2. Add garlic to the same pan and lightly cook for 1 minute without browning or burning. Add the thyme, bay leaves, wine and vinegar and scrape and brown bits and glaze from the bottom of the pan. Bring mixture to a boil (it will boil fast in the hot pan) over high heat. Add browned chicken back into the pot and cover. Reduce heat to medium and cook for 10 minutes until breast pieces are cooked through. (While chicken is cooking, see instruction #3.) Remove breast pieces and continue to cook the dark meat pieces, covered, for another 7 minutes longer or until meat begins to pull away from the bone. Transfer the remaining chicken to plate with breast pieces.
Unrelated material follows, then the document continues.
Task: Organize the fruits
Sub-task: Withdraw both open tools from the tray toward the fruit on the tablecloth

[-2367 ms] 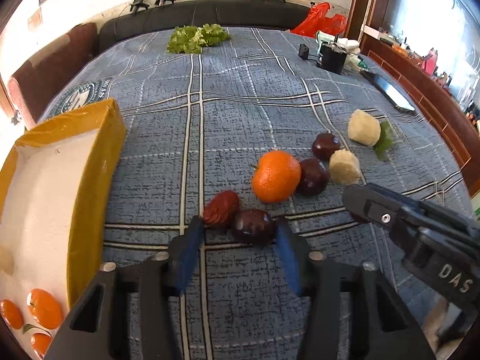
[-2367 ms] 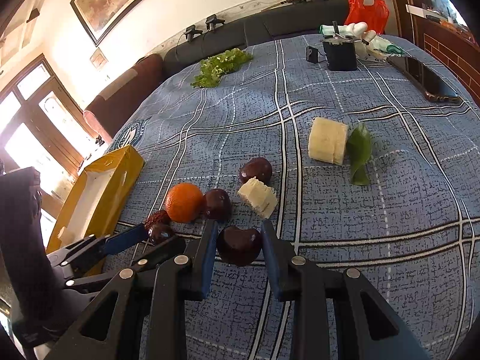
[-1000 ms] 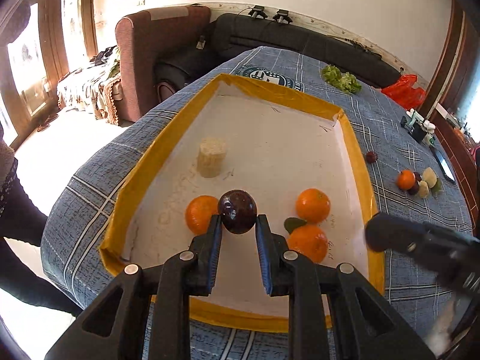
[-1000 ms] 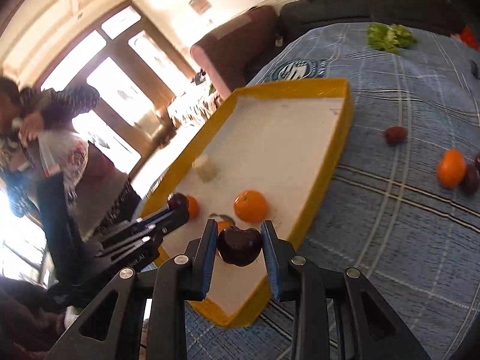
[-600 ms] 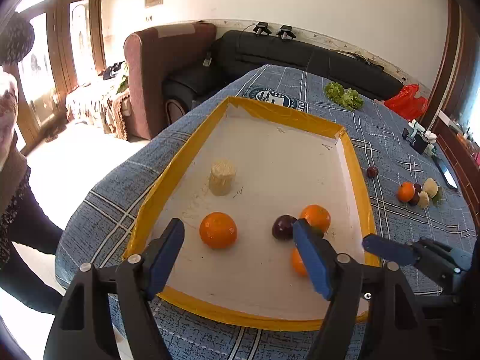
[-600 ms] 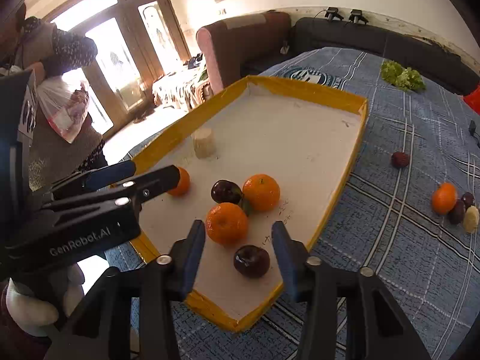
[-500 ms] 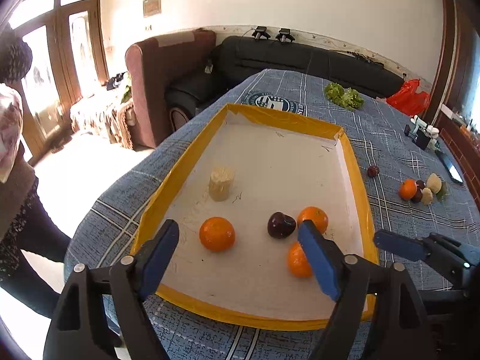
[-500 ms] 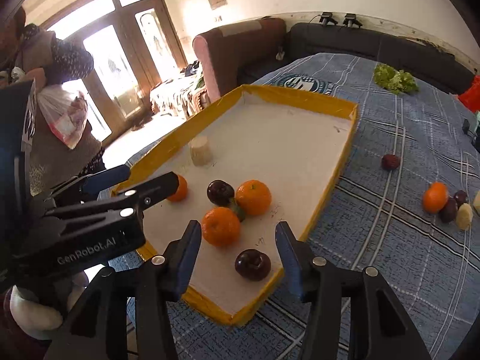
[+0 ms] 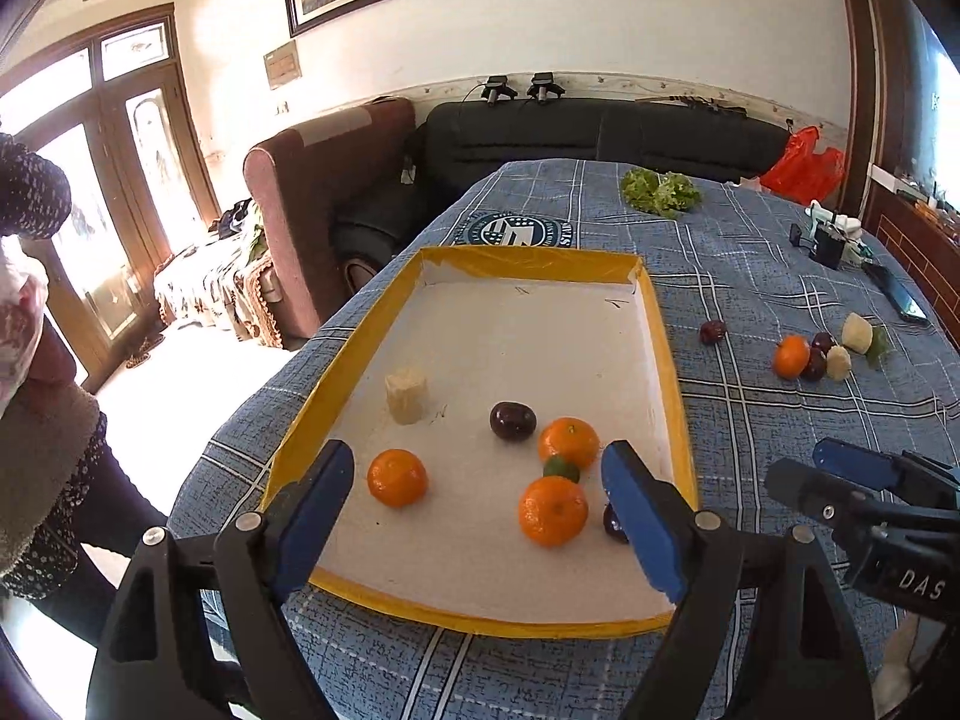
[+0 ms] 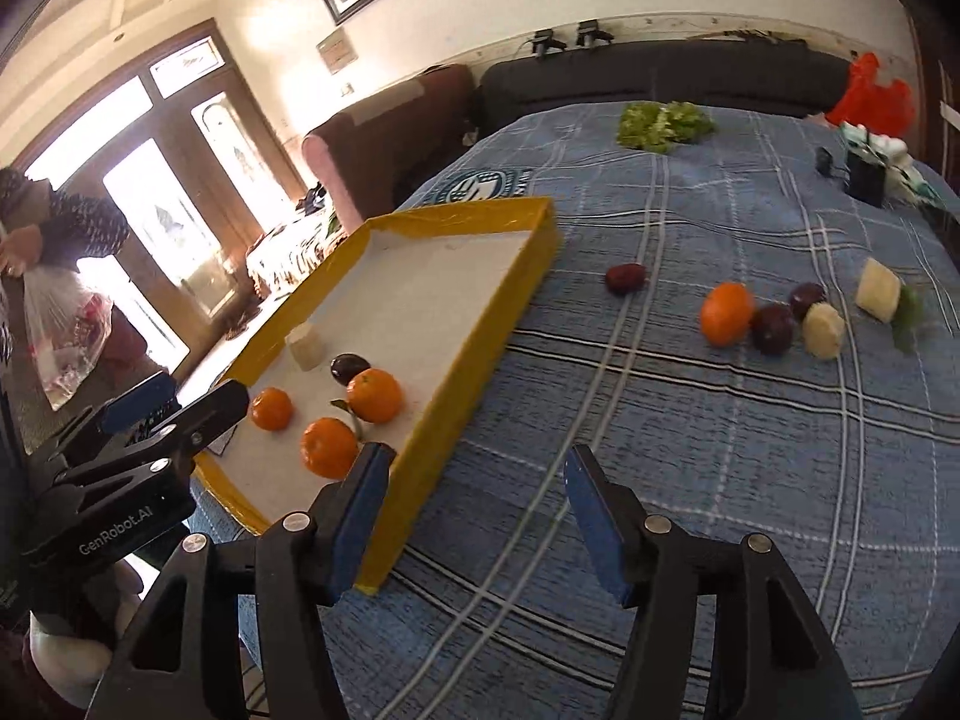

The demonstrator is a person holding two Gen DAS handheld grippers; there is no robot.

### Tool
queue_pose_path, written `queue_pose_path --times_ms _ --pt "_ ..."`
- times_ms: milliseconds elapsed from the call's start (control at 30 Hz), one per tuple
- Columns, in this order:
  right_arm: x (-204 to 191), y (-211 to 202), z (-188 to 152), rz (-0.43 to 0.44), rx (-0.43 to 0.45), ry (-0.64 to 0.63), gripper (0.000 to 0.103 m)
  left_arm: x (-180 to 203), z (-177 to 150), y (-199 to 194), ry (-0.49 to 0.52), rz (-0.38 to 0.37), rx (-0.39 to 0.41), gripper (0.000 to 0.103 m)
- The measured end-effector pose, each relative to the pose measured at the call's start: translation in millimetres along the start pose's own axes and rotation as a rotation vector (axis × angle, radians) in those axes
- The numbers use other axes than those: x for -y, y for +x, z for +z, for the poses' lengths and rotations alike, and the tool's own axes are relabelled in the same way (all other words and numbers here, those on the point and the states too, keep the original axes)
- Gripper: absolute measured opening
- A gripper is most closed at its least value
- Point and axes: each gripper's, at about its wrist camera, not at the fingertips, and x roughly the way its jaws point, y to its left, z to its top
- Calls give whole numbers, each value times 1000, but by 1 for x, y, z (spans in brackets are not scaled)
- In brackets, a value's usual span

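A yellow-rimmed white tray [image 9: 671, 372] [image 10: 498, 318] holds three oranges [image 9: 552, 510], a dark plum [image 9: 512, 420], a second plum [image 9: 613, 522] half hidden by my finger, and a pale banana chunk [image 9: 407, 396]. My left gripper [image 9: 480, 516] is open and empty above the tray's near end. My right gripper [image 10: 474, 510] is open and empty over the cloth just right of the tray. On the cloth lie a red date [image 10: 625, 278], an orange [image 10: 726, 313], two plums [image 10: 773, 327] and two pale chunks [image 10: 823, 331].
The table has a blue plaid cloth [image 10: 720, 450]. Lettuce [image 10: 663, 119], a black box [image 10: 865, 180] and a red bag [image 10: 873, 93] sit at the far end. A person [image 9: 24, 324] stands at the left. A sofa [image 9: 600, 132] is beyond the table.
Both grippers carried plums to the tray, opened and released them there. Since then both have drawn back and up; the right has swung right, over the cloth.
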Motion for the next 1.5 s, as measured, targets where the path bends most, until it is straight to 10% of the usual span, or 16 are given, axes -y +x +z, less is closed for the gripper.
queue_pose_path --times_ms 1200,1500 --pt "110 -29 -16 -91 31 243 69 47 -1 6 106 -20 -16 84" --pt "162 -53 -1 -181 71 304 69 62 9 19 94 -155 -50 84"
3. While chicken is cooking, heat the remaining 2 tablespoons of butter (oil) in a large skillet over medium-low heat. Add shallots and cook, stirring occasionally, until golden, about 2 minutes. Stir in the tomato paste and swirl it around the pan, stirring contantly and allowing it to brown a bit, about 2 minutes. Add the tomatoes. Season with salt and pepper. Simmer, over medium-low heat, stirring occasionally, until saucy, about 20 minutes. Don’t rush this process…allow the sauce to simmer and develop for the full 20 minutes.
4. Return the chicken to the Dutch oven in a single layer, if possible. Poour the tomato sauce mixture over the chicken. Bring to a boil over high heat, then remove from the heat. Add the chopped herbs. Cover and let stand for 20 minutes before serving.